The condition should be differentiated from port-wine stain (nevus flammeus), congenital medial frontofacial capillary malformation, and nevus roseus.8 Port-wine stain is a capillary malformation characterized clinically by persistent macular erythema and pathologically by ectasia of the papillary and superficial reticular dermal capillaries, which are otherwise lined by normal-appearing flat endothelial cells.1 The capillaries become more ectatic with age, and the color gradually deepens.1 The lesions of port-wine stain usually are unilateral and segmental and do not follow the lines of Blaschko.1

Congenital medial frontofacial capillary malformation simulates a salmon patch but differs in that the lesion is more extensive, extending from the forehead and glabella to the nose, philtrum, and upper lip; the color is more intense; and the lesion fades more slowly or incompletely.8 Familial cases of congenital medial frontofacial capillary malformations have been reported.9

Nevus roseus is a lateralized telangiectatic birthmark characterized by a light red or pale pink color, contrasting with the dark line of nevus flammeus.10 The lesion tends to be arranged in a checkerboard pattern.10

Management: Treatment consists of reassuring parents that the lesion will disappear or significantly regress with time.3 Salmon patches on the eyelids and glabella usually disappear by 2 to 3 years of age.2 Nuchal and sacral lesions tend to persist longer.11 Because of the possible association with occult spinal dysraphism, it is recommended that routine ultrasonography imaging of the lumbosacral spine be performed in neonates with salmon patches in the sacral area.5 


1. Leung AKC. Salmon patches. In: Lang F, ed. Encyclopedia of Molecular Mechanisms of Disease. Berlin, Germany: Springer; 2009:

2. Leung AKC, Telmansani AMA. Salmon patches in Caucasian children. Pediatr Dermatol. 1989; 6(3):185-187.
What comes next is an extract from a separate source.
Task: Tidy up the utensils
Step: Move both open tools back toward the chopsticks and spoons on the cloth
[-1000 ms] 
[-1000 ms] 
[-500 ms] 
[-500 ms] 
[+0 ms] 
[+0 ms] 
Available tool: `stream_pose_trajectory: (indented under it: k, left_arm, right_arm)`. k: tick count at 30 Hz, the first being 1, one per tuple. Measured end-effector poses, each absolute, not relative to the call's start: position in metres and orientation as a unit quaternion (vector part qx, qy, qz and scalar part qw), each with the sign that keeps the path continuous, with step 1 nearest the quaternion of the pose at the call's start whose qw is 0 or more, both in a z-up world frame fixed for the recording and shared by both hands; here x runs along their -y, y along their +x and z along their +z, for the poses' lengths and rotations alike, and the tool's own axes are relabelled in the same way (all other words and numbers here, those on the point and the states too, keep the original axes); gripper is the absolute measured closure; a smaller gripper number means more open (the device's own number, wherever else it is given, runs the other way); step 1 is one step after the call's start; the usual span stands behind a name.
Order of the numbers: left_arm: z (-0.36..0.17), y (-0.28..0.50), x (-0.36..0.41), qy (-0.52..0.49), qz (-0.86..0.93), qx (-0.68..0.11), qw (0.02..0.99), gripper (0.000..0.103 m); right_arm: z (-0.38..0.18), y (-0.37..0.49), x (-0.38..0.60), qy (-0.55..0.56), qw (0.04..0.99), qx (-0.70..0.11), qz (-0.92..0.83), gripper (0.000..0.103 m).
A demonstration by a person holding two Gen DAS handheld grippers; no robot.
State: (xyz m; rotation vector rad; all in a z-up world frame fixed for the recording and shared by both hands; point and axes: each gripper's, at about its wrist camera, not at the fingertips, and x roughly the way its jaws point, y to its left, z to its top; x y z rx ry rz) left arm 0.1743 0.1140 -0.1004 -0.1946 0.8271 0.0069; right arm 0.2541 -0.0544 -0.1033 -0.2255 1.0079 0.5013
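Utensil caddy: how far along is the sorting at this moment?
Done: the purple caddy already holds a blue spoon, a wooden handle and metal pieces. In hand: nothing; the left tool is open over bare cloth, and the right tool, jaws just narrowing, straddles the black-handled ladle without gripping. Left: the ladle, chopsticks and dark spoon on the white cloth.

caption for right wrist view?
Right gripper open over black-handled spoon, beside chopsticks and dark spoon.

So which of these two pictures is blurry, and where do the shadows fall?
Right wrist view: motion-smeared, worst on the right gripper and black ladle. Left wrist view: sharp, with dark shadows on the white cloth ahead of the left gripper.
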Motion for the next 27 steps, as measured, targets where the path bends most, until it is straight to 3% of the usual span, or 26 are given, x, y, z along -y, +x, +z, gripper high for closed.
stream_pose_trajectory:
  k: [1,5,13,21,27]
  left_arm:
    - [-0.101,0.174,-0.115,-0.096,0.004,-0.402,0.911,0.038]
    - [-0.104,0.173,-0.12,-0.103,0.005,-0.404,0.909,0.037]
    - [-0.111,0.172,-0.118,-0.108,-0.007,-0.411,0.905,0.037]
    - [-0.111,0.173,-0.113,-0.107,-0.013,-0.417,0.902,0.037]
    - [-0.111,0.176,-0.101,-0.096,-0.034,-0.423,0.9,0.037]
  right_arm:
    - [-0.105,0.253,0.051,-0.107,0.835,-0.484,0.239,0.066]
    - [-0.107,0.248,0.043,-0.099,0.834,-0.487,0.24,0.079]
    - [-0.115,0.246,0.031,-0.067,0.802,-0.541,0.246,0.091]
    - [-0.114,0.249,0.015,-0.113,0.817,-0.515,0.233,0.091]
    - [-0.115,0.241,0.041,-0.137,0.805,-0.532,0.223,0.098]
3. Leung AKC, Feingold M. Picture of the month: salmon patches. Am J Dis Child. 1985;139(12): 1231-1232.

4. Salmon patches. In: Leung AKC, ed. Common Problems in Ambulatory Pediatrics: Specific Clinical Problems. Vol 2. New York, NY: Nova Science Publishers; 2011:153-157.

5. Ben-Amitai D, Davidson S, Schwartz M, et al. Sacral nevus flammeus simplex: the role of imaging. Pediatr Dermatol. 2000;17(6):469-471.

6. McLaughlin MR, O’Connor NR, Ham P. Newborn skin: part II. Birthmarks. Am Fam Physician. 2008;77(1):56-60.

7. Choufani S, Shuman C, Weksberg R. Beckwith–Wiedemann syndrome. Am J Med Genet C Semin Med Genet. 2010;154C(3):343-354.

8. Sillard L, Léauté-Labreze C, Mazereeuw-Hautier J, et al. Medial fronto-facial capillary malformations. J Pediatr. 2011;158(5):836-841.

9. Pasyk KA, Wlodarczyk SR, Jakobczak MM, Kurek M, Aughton DJ. Familial medial telangiectatic nevus: variant of nevus flammeus-port wine stain. Plast Reconstr Surg. 1993;91(6):1032-1041.

10. Happle R. Nevus roseus: a distinctive vascular birthmark. Eur J Dermatol. 2005;15(4):231-234.

11. Metzker A, Shamir R. Butterfly-shaped mark: a variant form of nevus flammeus simplex. Pediatrics. 1990;85(6):1069-1071.